EXERCISE DESCRIPTION:
Could you report every line from the entries that includes the word "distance"?

DATASET CONTENT:
>>>
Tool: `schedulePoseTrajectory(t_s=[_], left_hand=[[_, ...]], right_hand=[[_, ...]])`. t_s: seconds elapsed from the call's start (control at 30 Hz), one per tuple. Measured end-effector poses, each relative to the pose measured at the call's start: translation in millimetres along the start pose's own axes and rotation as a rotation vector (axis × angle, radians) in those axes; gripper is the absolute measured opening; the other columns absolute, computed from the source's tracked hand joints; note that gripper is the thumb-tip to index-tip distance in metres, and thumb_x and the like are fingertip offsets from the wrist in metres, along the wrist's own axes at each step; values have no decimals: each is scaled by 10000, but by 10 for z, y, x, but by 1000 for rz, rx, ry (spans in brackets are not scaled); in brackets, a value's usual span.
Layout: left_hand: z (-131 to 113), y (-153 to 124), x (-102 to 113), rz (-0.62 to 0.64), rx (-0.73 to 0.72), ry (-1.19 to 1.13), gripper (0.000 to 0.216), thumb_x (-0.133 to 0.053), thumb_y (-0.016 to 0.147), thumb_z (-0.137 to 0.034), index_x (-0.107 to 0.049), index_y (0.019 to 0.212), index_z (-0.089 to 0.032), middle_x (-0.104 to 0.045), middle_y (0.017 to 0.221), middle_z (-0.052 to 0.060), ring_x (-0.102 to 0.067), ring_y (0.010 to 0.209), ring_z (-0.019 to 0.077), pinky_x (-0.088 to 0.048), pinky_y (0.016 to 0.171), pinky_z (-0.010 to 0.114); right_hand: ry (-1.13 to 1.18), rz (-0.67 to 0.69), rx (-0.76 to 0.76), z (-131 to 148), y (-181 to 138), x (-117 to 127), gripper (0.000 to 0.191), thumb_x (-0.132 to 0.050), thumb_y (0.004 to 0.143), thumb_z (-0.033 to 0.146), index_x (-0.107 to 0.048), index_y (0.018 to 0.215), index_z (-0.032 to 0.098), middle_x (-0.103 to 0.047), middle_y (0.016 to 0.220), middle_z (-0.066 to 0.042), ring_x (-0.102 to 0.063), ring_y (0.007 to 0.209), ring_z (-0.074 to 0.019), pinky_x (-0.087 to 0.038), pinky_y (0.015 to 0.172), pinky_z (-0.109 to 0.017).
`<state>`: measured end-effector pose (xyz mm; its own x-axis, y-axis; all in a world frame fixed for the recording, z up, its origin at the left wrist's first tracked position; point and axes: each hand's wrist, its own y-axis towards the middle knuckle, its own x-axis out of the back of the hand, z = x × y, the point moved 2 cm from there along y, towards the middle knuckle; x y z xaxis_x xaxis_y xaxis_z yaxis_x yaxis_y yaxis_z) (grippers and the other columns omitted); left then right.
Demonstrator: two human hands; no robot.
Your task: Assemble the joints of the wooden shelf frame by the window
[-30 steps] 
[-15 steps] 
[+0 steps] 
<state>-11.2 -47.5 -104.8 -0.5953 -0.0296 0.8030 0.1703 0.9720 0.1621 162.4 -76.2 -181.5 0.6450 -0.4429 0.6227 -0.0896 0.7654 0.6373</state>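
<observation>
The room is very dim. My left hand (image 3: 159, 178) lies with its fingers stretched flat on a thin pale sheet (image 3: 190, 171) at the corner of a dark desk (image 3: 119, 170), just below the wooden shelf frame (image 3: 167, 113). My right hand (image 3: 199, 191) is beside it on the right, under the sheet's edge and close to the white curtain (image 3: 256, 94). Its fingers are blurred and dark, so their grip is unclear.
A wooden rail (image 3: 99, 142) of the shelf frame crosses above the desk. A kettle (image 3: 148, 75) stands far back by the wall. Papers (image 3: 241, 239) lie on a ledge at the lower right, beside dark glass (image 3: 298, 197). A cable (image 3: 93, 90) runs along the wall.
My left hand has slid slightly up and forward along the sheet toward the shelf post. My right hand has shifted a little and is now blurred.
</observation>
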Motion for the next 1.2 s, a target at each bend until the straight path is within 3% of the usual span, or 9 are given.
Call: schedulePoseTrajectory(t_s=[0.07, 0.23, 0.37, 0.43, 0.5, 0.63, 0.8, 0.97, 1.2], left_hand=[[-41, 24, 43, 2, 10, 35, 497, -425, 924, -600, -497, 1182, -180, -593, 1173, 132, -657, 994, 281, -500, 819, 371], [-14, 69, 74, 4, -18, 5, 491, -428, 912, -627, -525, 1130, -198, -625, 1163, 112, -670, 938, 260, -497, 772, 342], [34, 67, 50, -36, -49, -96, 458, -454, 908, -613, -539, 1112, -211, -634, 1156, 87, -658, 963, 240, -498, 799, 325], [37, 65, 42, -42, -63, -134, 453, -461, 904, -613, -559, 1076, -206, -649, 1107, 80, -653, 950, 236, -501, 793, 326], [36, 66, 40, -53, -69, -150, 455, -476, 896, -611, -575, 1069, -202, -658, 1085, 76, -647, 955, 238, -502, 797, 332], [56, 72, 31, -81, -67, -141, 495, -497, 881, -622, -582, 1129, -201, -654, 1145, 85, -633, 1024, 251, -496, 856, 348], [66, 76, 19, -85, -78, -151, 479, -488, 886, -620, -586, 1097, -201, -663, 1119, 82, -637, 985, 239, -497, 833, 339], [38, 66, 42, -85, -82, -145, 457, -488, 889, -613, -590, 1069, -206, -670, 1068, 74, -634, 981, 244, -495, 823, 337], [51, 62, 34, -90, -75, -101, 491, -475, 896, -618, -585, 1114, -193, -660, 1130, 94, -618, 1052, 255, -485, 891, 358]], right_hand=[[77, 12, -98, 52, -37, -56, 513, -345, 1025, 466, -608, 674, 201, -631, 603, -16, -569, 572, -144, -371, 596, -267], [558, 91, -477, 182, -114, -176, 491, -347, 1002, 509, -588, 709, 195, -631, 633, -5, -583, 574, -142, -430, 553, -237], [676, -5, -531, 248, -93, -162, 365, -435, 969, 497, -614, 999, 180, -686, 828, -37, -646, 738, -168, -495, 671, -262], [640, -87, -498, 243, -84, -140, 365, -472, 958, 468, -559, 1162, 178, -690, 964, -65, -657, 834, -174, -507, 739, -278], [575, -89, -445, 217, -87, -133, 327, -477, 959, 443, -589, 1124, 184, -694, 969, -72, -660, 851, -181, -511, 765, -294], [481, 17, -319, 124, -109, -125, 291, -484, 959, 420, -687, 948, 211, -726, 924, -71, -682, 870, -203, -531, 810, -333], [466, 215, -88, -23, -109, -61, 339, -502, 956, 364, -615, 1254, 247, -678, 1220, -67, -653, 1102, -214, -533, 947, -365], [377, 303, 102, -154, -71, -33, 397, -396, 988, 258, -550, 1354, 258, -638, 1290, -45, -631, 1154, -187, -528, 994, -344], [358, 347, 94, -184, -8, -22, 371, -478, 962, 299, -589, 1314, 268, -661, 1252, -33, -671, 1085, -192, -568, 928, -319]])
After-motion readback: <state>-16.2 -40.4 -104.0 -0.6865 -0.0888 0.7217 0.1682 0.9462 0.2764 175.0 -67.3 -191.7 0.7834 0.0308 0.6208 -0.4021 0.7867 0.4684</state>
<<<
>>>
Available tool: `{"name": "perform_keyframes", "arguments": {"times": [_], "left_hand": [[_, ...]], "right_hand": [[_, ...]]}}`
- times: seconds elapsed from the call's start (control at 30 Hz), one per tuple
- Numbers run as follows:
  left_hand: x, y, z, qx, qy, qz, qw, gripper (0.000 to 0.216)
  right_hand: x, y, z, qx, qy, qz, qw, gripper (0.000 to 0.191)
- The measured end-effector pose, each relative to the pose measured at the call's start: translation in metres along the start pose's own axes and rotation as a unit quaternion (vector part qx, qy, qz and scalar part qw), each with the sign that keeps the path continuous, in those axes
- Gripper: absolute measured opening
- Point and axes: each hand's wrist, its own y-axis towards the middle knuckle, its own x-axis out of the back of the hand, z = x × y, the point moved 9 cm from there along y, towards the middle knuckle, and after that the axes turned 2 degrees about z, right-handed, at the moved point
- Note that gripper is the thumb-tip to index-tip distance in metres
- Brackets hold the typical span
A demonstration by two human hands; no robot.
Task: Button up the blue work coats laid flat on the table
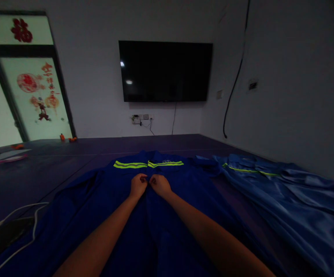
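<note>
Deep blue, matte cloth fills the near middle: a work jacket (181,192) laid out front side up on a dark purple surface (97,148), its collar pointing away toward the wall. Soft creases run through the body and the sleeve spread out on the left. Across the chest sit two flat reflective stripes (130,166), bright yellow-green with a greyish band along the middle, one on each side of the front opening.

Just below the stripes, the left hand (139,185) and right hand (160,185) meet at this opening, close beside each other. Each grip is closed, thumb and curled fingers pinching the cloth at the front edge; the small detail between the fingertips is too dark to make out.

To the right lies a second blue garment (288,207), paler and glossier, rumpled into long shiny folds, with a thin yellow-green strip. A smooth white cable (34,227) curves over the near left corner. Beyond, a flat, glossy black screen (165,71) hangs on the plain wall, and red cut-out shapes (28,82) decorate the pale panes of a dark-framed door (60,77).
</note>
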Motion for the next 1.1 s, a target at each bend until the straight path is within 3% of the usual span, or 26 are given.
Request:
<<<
REPLY:
Tool: `schedulePoseTrajectory(t_s=[_], left_hand=[[_, ...]], right_hand=[[_, ...]])`. t_s: seconds elapsed from the call's start (control at 30 Hz), one per tuple. Measured end-effector poses, each relative to the pose measured at the call's start: translation in millimetres along the start pose's own axes and rotation as a rotation vector (axis × angle, radians) in those axes; gripper is the absolute measured opening; the other columns absolute, computed from the source's tracked hand joints; note that gripper is the thumb-tip to index-tip distance in metres, and thumb_x and the like are fingertip offsets from the wrist in metres, along the wrist's own axes at each step; values have no decimals: each is scaled by 10000, but by 10 for z, y, x, but by 1000 for rz, rx, ry (spans in brackets are not scaled); in brackets, a value's usual span.
- Note that gripper is the thumb-tip to index-tip distance in metres

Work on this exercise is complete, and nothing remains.